____ Information shown

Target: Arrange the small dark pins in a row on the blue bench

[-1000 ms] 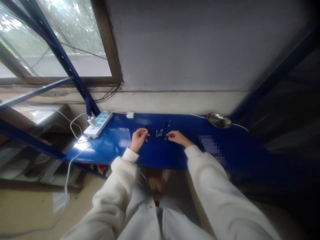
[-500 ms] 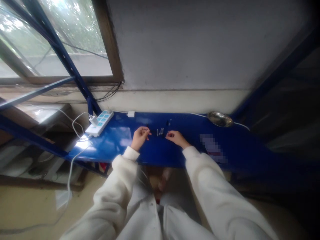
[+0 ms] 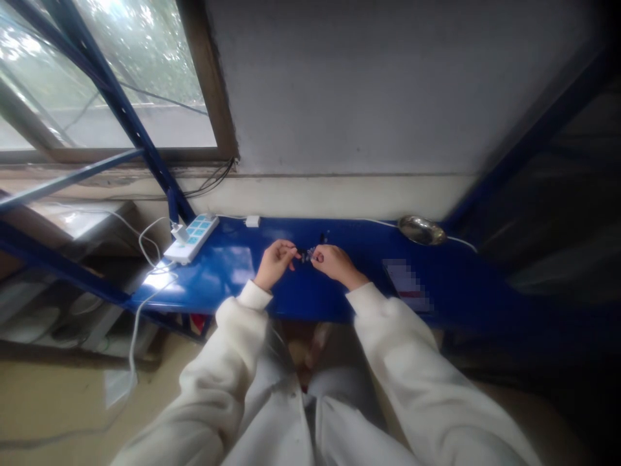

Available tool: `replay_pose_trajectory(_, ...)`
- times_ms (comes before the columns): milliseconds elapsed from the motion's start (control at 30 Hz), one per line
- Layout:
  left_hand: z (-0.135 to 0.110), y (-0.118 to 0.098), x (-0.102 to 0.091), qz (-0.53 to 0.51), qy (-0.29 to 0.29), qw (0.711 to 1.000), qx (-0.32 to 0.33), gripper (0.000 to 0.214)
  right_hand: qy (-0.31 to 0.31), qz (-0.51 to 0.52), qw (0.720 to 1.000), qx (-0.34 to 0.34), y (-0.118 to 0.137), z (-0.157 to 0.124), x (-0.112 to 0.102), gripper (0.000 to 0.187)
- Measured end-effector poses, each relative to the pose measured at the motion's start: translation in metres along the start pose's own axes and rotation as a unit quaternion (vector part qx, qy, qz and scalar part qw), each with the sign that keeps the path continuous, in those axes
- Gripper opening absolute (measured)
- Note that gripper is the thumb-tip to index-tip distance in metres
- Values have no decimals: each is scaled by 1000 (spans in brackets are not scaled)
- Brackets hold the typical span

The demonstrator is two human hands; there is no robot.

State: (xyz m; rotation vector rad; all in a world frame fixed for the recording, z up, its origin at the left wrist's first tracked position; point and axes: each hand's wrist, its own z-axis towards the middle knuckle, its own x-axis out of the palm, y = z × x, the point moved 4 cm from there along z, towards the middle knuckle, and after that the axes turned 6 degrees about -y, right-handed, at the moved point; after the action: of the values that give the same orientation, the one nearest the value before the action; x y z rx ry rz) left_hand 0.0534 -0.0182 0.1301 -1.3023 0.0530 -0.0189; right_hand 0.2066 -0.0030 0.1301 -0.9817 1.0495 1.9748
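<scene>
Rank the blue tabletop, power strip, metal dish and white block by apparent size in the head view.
1. Blue tabletop
2. Power strip and metal dish: too similar to rank apart
3. White block

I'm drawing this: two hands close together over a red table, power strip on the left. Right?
Almost: the head view shows a blue table, not red. The left hand and right hand are close together, power strip on the left.

Right of the power strip point(image 3: 193, 241), bare tabletop point(image 3: 233, 294) is giving my left hand point(image 3: 274, 264) passage; nearer me than the strip, a cord point(image 3: 132, 349) is obstructing.
</scene>
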Motion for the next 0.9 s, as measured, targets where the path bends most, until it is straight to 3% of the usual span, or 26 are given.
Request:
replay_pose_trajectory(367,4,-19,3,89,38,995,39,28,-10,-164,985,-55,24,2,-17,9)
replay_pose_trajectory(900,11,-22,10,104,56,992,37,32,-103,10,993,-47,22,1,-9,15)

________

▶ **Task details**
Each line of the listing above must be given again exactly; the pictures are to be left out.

▶ **Output for this exercise**
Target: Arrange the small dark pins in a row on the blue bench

[-1000 ms] 
[-500 ms] 
[+0 ms] 

Available tool: `replay_pose_trajectory(_, ...)`
- times_ms (comes before the columns): milliseconds elapsed from the motion's start (control at 30 Hz), one per line
- Layout:
  left_hand: z (-0.135 to 0.110), y (-0.118 to 0.098), x (-0.102 to 0.091), qz (-0.53 to 0.51), qy (-0.29 to 0.29), qw (0.711 to 1.000), qx (-0.32 to 0.33), gripper (0.000 to 0.214)
  right_hand: qy (-0.31 to 0.31), qz (-0.51 to 0.52), qw (0.720 to 1.000), qx (-0.34 to 0.34), y (-0.118 to 0.137), z (-0.157 to 0.124), x (-0.112 to 0.102), gripper (0.000 to 0.187)
- Measured end-effector poses, each relative to the pose measured at the motion's start: translation in metres along the start pose's own axes and rotation as a unit quaternion (vector part qx, qy, qz and scalar part qw), each with the sign that keeps the path continuous, in those axes
- Gripper opening absolute (measured)
- Note that gripper is the thumb-tip to index-tip distance in metres
- Values have no decimals: each is scaled by 1000 (spans in brackets are not scaled)
- Brackets hold the typical span

The demonstrator is two human hands; there is no robot.

State: (xyz m; rotation vector rad; all in a world frame fixed for the recording, z up, its origin at the left wrist's first tracked position; point and axes: each hand's wrist, its own z-axis towards the middle knuckle, its own x-axis out of the palm, y = z × x, the point moved 4 cm from there along z, towards the middle knuckle, and after that the axes turned 6 degrees about -y, right-handed, at the moved point; after the action: of the values that give the same orientation, the one nearest the value before the action; x y z rx ry rz) left_hand 0.0534 -0.0182 0.1301 -1.3023 0.0530 -0.0189; right_hand 0.2066 -0.0030 0.1301 -0.9817 1.0495 1.9748
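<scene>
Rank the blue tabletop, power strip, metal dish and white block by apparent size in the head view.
1. Blue tabletop
2. Power strip and metal dish: too similar to rank apart
3. White block

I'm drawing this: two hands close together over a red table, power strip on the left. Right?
Almost: the head view shows a blue table, not red. The left hand and right hand are close together, power strip on the left.

Right of the power strip point(image 3: 193, 241), bare tabletop point(image 3: 233, 294) is giving my left hand point(image 3: 274, 264) passage; nearer me than the strip, a cord point(image 3: 132, 349) is obstructing.
</scene>
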Motion for the next 0.9 s, as measured, targets where the path bends most, until it is straight to 3% of the usual span, or 26 are given.
Request:
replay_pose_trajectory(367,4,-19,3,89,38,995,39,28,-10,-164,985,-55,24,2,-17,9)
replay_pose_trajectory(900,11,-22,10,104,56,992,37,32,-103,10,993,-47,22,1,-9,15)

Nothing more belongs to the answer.